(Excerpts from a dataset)
########
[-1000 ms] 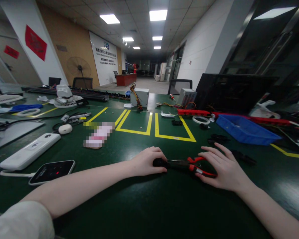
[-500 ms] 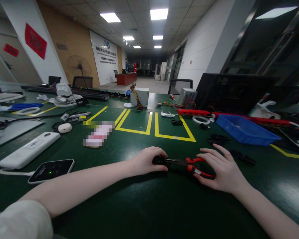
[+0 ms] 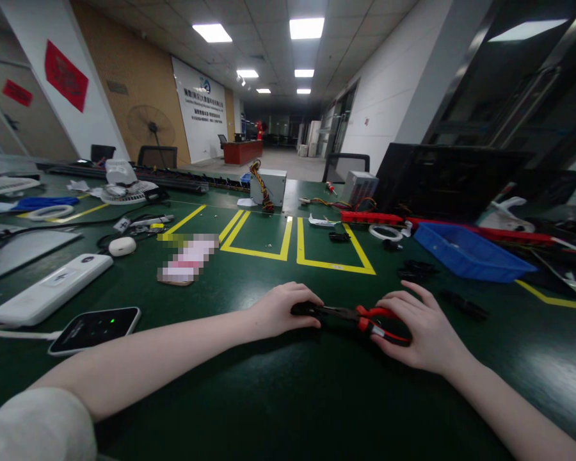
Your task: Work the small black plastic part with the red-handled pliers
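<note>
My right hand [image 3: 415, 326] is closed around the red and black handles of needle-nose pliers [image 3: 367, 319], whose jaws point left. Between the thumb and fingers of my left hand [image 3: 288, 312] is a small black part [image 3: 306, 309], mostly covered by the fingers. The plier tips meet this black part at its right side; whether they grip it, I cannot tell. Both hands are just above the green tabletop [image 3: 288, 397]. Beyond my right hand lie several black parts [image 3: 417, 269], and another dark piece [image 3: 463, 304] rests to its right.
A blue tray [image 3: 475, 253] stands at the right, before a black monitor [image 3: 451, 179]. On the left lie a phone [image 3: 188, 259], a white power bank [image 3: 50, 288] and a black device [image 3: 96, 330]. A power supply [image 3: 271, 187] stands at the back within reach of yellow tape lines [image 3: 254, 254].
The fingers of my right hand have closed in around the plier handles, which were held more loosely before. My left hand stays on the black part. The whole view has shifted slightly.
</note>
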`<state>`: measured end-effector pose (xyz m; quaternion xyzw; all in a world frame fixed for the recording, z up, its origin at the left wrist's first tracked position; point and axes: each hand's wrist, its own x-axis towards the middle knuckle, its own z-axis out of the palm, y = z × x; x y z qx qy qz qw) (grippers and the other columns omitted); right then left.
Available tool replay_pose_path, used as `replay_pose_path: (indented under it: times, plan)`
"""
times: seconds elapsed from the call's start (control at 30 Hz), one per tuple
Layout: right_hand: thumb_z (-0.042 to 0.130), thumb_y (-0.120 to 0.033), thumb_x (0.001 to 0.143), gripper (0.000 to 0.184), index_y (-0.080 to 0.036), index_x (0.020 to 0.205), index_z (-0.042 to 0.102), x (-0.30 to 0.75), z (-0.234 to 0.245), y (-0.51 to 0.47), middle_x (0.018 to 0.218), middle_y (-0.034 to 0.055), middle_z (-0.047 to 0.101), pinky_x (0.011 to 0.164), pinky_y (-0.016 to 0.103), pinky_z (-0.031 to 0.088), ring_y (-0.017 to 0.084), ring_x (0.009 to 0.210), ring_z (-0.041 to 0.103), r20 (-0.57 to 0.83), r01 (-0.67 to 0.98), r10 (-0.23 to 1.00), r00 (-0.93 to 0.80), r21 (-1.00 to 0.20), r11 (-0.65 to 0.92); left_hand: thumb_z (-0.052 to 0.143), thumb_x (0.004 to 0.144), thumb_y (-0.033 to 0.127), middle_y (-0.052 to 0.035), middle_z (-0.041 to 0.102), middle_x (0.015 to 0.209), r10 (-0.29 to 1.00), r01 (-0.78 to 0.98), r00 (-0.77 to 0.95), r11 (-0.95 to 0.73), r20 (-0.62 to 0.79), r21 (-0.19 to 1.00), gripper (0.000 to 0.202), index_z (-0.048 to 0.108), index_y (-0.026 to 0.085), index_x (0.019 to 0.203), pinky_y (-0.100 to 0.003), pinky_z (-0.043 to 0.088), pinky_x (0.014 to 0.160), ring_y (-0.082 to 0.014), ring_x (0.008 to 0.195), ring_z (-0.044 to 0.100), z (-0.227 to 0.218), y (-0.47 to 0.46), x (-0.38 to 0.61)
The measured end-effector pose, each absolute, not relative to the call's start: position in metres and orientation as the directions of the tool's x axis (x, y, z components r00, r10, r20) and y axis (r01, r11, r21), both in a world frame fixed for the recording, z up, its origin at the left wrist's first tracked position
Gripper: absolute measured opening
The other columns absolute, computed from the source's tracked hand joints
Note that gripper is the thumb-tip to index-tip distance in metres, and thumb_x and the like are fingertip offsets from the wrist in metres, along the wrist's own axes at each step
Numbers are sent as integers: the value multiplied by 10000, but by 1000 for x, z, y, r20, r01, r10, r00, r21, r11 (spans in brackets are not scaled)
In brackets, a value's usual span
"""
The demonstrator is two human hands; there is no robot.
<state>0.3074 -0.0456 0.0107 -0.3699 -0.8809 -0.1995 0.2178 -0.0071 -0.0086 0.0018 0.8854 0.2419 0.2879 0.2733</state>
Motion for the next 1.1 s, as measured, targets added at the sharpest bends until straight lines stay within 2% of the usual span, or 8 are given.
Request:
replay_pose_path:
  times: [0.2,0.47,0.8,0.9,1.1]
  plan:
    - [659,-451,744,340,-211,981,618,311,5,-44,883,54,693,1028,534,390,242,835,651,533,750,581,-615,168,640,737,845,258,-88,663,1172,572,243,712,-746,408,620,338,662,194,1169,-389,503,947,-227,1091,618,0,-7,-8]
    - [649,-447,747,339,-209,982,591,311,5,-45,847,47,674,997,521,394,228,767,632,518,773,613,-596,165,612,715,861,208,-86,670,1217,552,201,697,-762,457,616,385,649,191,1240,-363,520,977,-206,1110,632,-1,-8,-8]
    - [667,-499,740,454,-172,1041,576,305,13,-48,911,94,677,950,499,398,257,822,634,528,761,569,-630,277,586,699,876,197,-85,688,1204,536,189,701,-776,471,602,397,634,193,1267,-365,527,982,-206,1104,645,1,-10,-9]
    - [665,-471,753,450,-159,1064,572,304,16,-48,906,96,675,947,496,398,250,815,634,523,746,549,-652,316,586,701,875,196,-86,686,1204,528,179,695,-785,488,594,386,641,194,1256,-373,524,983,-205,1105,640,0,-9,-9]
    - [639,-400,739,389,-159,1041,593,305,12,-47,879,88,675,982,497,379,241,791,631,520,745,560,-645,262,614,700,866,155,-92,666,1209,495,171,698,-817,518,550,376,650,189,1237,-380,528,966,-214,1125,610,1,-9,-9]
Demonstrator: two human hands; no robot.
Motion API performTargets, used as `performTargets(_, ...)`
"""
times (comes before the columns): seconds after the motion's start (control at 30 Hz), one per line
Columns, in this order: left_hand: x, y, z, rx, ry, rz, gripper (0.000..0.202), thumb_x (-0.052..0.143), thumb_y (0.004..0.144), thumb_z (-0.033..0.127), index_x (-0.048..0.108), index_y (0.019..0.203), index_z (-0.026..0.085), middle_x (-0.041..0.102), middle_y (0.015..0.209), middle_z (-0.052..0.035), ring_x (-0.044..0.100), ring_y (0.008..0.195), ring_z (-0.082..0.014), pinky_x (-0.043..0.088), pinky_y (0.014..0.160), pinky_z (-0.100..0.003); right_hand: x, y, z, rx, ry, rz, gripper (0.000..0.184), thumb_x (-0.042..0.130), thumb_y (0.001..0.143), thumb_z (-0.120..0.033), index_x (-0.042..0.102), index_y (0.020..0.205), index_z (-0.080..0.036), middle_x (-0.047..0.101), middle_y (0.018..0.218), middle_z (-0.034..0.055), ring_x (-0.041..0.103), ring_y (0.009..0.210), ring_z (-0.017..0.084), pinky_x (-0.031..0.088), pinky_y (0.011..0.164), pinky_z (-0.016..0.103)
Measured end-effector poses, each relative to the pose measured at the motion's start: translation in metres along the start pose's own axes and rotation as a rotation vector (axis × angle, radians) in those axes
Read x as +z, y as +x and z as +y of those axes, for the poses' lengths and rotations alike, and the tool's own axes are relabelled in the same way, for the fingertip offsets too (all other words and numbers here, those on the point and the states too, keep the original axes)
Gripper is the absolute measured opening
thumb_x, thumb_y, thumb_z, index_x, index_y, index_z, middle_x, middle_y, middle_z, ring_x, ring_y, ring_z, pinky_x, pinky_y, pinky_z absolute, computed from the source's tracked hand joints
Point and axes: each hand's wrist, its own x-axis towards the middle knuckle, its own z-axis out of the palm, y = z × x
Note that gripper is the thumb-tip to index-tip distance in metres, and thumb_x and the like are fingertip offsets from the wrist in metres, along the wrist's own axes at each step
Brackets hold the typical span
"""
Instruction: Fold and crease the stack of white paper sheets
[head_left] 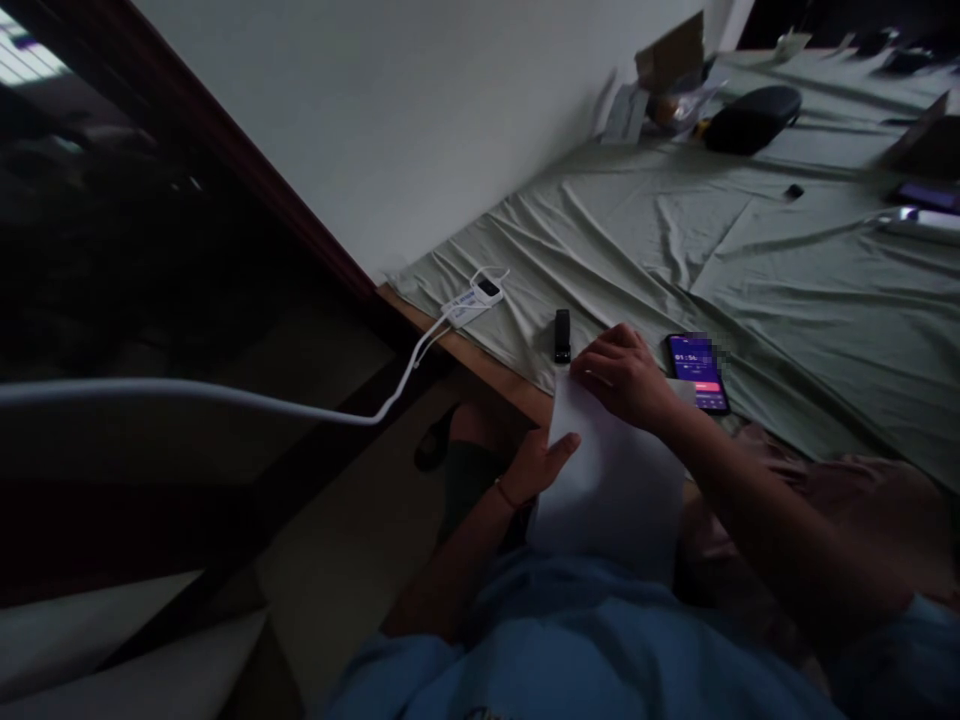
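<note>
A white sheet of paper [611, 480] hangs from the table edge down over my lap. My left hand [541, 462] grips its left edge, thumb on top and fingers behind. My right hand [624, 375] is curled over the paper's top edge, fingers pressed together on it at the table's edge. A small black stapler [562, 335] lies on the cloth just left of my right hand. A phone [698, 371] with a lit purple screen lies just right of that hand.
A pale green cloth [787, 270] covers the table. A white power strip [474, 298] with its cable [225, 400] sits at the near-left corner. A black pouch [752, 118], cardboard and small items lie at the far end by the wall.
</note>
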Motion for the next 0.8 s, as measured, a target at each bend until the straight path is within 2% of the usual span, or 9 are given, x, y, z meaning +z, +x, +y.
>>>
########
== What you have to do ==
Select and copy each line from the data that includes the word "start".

== Response ==
times: seconds elapsed from the call's start (control at 30 Hz), one per tuple
The measured end-effector pose, each absolute, not relative to the call's start: position in metres and orientation as the directions of the tool's x axis (x, y, z components r00, r10, r20) and y axis (r01, r11, r21), both in a world frame fixed for the recording, z up, its origin at the left wrist's first tracked position
times (comes before the columns): seconds after the motion's start (control at 30 Hz), one per line
Measured end-effector poses, each relative to the pose measured at the motion's start: translation in metres along the start pose's own axes and rotation as a rotation vector (axis × angle, radians) in those axes

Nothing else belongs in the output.